Il referendum confermativo offrirà ai cittadini la parola finale su questo disegno. Perché il voto sia davvero consapevole, però, sarà decisivo che il confronto non si esaurisca in slogan contrapposti, ma offra la conoscenza di opinioni argomentate, come abbiamo provato a fare.
Immagine in anteprima via vocealta.it








Giovanni
Sono favorevole al NO in quanto concordo che i problemi legati ad un concreto miglioramento del settore della Giustizia siano ben altri.
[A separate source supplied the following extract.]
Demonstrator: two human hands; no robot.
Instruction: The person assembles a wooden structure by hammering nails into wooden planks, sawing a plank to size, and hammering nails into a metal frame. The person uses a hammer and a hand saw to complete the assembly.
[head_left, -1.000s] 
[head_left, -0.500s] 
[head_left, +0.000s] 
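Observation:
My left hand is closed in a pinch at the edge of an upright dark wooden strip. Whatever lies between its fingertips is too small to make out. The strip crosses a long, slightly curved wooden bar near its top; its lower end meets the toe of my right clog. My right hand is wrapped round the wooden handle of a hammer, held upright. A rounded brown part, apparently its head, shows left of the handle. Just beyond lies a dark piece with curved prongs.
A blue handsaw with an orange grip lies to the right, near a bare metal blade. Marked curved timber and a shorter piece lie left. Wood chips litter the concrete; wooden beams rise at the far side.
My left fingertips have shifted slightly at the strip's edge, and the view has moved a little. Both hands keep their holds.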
Mi preoccupa, poi, il fatto che tale riforma scaturisca più dall'obbedire a quanto voleva Berlusconi che ad una vera consapevolezza non solo degli eventuali sbandierati benefici, ma dei possibili, concreti rischi e pericoli di quanto si stia andando, per me irragionevolmente, a modificare senza tener conto dei reali problemi, che rimarranno, se non addirittura potrebbero amplificarsi.
Roberto Simone
Non essendo un "tecnico" faccio un po' fatica a seguire il dibattito. Tra l'altro non ho ancora avuto modo di leggere le modifiche proposte: io credo nel "principio Montanelli" secondo cui la Costituzione dovrebbe essere comprensibile a chiunque, dal docente universitario all'ultimo analfabeta dal momento che tutti sono vincolati a rispettarla. E' stato uno dei criteri che mi ha convinto a scherarmi per il no nel caso della sventurata riforma voluta da Renzi. E anche l'art. 111 (giusto processo) dopo la modifica appare privo di quella semplicità e chiarezza che contraddistingue invece la Costituzione del 48. Quindi deciderò anche in funzione di questo principio "estetico". Fra le argomentazioni riportate nell'articolo invece quella che più mi sembra pregnante è che un CSM (anzi due) i cui membri sono scelti per sorteggio è delegittimato perché privo di rappresentatività. Se così non fosse perché non scegliere anche i parlamentari per sorteggio?